- **BRIEF**:
Nothing but the lines from the one with "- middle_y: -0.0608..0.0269" down to the one with "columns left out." should be returned, exactly and with both ends included, from the material below.

- **DATASET EXTRACT**:
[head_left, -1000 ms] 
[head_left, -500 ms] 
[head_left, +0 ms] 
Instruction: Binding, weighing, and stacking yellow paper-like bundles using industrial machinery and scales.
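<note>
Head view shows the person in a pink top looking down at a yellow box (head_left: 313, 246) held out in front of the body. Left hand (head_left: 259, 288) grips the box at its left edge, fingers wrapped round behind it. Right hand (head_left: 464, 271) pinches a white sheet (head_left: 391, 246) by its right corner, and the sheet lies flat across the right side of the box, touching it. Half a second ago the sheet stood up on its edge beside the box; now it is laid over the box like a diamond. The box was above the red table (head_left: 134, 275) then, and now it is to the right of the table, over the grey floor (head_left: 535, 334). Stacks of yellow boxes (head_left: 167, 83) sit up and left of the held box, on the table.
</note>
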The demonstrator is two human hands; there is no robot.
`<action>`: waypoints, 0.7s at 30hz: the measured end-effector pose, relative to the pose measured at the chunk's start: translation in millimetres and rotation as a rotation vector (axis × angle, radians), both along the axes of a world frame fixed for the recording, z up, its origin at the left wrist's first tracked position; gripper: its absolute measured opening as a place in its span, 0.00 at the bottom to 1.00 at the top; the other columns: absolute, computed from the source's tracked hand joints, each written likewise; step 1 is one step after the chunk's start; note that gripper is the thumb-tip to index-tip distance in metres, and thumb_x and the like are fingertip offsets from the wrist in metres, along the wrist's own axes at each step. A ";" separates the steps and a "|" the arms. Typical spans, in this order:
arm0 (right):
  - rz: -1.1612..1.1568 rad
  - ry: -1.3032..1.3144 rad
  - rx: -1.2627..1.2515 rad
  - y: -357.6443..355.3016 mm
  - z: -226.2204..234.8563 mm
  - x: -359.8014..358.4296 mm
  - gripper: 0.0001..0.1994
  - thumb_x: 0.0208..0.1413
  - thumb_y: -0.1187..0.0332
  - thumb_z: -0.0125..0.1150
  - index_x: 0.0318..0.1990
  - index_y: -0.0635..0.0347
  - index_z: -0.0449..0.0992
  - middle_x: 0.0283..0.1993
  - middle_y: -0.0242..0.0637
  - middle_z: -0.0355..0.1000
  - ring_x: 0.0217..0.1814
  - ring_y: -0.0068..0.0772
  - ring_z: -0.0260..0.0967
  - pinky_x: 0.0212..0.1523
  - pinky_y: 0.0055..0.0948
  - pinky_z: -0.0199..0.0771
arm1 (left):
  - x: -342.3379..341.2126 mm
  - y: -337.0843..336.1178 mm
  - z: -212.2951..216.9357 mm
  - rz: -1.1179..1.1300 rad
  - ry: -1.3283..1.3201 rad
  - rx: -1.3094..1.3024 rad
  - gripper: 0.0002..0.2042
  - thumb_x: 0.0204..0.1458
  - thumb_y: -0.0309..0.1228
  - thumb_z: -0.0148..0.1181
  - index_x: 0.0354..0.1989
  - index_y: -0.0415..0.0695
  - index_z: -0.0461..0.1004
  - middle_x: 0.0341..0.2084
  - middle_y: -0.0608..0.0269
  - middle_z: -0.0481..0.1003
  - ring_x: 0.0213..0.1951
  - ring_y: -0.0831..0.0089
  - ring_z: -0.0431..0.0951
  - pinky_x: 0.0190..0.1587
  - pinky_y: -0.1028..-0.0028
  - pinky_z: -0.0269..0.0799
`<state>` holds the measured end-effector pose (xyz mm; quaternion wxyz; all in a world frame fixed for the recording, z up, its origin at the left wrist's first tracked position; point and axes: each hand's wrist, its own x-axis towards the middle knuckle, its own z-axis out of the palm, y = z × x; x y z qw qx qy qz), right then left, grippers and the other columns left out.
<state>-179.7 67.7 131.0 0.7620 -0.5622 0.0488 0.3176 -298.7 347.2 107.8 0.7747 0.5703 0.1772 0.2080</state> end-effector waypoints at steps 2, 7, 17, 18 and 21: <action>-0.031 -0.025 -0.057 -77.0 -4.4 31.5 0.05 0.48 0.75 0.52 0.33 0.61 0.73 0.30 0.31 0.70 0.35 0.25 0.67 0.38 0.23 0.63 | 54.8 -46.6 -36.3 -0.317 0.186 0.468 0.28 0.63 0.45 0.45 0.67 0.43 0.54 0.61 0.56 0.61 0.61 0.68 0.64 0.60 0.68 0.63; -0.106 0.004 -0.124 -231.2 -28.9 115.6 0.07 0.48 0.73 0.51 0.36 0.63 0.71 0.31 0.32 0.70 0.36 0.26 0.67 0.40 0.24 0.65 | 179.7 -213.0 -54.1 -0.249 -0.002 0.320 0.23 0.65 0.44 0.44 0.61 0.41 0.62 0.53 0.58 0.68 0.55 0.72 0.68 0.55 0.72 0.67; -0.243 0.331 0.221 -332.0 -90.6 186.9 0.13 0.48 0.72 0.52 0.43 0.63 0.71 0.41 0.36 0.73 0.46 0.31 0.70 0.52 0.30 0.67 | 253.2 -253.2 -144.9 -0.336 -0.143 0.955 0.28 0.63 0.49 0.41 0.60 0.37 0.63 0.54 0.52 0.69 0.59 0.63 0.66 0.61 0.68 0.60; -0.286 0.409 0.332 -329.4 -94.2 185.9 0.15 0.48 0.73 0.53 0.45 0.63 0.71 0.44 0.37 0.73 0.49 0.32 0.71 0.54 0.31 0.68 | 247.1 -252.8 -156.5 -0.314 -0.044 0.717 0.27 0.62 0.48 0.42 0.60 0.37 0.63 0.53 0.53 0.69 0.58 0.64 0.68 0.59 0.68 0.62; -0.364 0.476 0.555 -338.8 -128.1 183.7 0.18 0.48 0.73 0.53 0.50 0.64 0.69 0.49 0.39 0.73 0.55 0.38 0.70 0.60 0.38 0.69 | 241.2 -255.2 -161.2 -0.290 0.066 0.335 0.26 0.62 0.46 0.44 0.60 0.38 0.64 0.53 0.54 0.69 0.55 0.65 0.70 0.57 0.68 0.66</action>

- **TASK RESULT**:
  - middle_y: -0.0608..0.0269
  - middle_z: -0.0481..0.1003
  - ring_x: 0.0213..0.1951
  - ring_y: -0.0831..0.0089
  - ring_z: -0.0431..0.0951
  - pinky_x: 0.0190..0.1587
  - pinky_y: -0.1028..-0.0028
  - pinky_z: -0.0269..0.0799
`<state>` holds the measured end-effector pose (xyz mm; quaternion wxyz; all in a world frame fixed for the recording, z up, its origin at the left wrist's first tracked position; point and axes: each hand's wrist, its own x-axis towards the middle knuckle, its own z-axis out of the palm, y = z × x; x y z qw qx qy qz), right then left, grippers and the other columns left out.

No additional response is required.